A pension of over£700k per year is certainly a big number, but that on its own isn’t a reason for taking some of it away. Is Sir Fred a bad person for negotiating the best pension he could? No, he’s only done what you or I would do. The numbers are different but that doesn’t change the principle.

Apparently if Sir Fred had been sacked, his pension could have been reduced, but he was asked to take early retirement: someone may be at fault for that decision but it isn’t him. And RBS may be in trouble, but no worse than many other banks, so it doesn’t seem right for him to take all the blame.

But the main reason he should receive his full contractual entitlement is that if it becomes OK for the government to screw with his pension, it becomes OK for them to do the same to yours and mine.

Tizzle

Wednesday, March 4th, 2009

Just a quick blog tonight chums, I’m heading to the pub in a minute or two :-)

My old chum Tizzle, whom I’ve not seen for years and years, is visiting Southampton, so we’re meeting up for a pint or eight. Back in the days when you had to pass a Morse code exam to get a ham radio licence, I was an examiner and Tizzle was the Chief Examiner for Hampshire, so we saw quite a bit of each other.

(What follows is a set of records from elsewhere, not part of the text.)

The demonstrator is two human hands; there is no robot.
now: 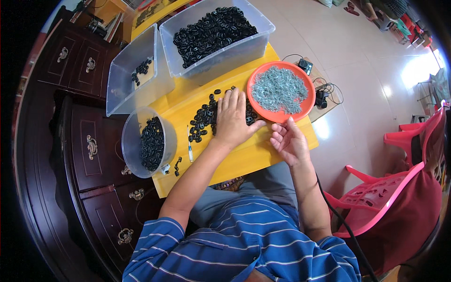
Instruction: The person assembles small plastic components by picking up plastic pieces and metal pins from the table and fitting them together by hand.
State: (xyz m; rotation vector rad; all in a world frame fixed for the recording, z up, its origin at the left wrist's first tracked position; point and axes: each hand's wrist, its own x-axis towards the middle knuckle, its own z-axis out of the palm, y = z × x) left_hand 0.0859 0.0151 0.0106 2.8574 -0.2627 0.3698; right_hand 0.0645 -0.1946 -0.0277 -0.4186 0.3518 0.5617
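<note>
On the yellow table [230,171], my left hand [231,117] lies spread, palm down, over a loose pile of small black oval plastic pieces [203,116]. Its thumb reaches toward the orange round plate [260,112], which is heaped with small silvery metal pieces [280,89]. Just below the plate's near rim is my right hand [290,141], palm turned up and fingers loosely bent. Nothing shows in it; whether its fingertips touch the rim I cannot tell. A small screwdriver [190,149] lies left of the pile, near a few joined black pieces [177,166].
A large clear bin [221,63] full of black pieces stands at the back. Left of it are a clear bin [123,96] holding a few pieces and a round clear tub [170,141]. Dark drawers [89,150] flank the left side; a pink chair [371,197] stands right.
</note>
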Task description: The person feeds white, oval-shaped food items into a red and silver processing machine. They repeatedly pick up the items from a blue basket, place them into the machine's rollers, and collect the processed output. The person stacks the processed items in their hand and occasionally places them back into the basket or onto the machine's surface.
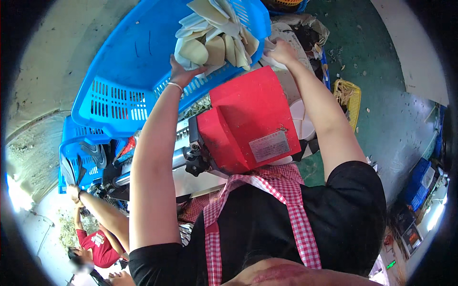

Those test sessions were fun – for us, at least, probably less so for the people being tested. We’d start by sending them a passage of morse, which they’d have to write down with fewer than four errors, then we’d give them a written test piece which they’d have to send back. We never liked failing people, and always did the best we could to help them relax so they were at their best.

Particularly frustrating were some of the people we had to fail for errors in receiving: a word with a missing letter counted as an error, and remember you’re only allowed four: if someone handed in a piece with five errors, one of which was “my name is Ste-e”, we’d have to fail them – all because they hadn’t checked their work.

It was brilliant when someone was really nervous and we could pass them though :-)

Anyway…off t’pub. See you later chums!

Missing, Presumed Fed

Monday, March 2nd, 2009

Those of you who don’t read Stu’s blog won’t know that he presents his readers with a weekly photography challenge.

This week, the theme was “Out of Frame”, the brief being “This week, the subject is absent from the frame. This could be for various reasons – location: your subject is present but off to one side of the frame; temporal: your subject was present but has now gone.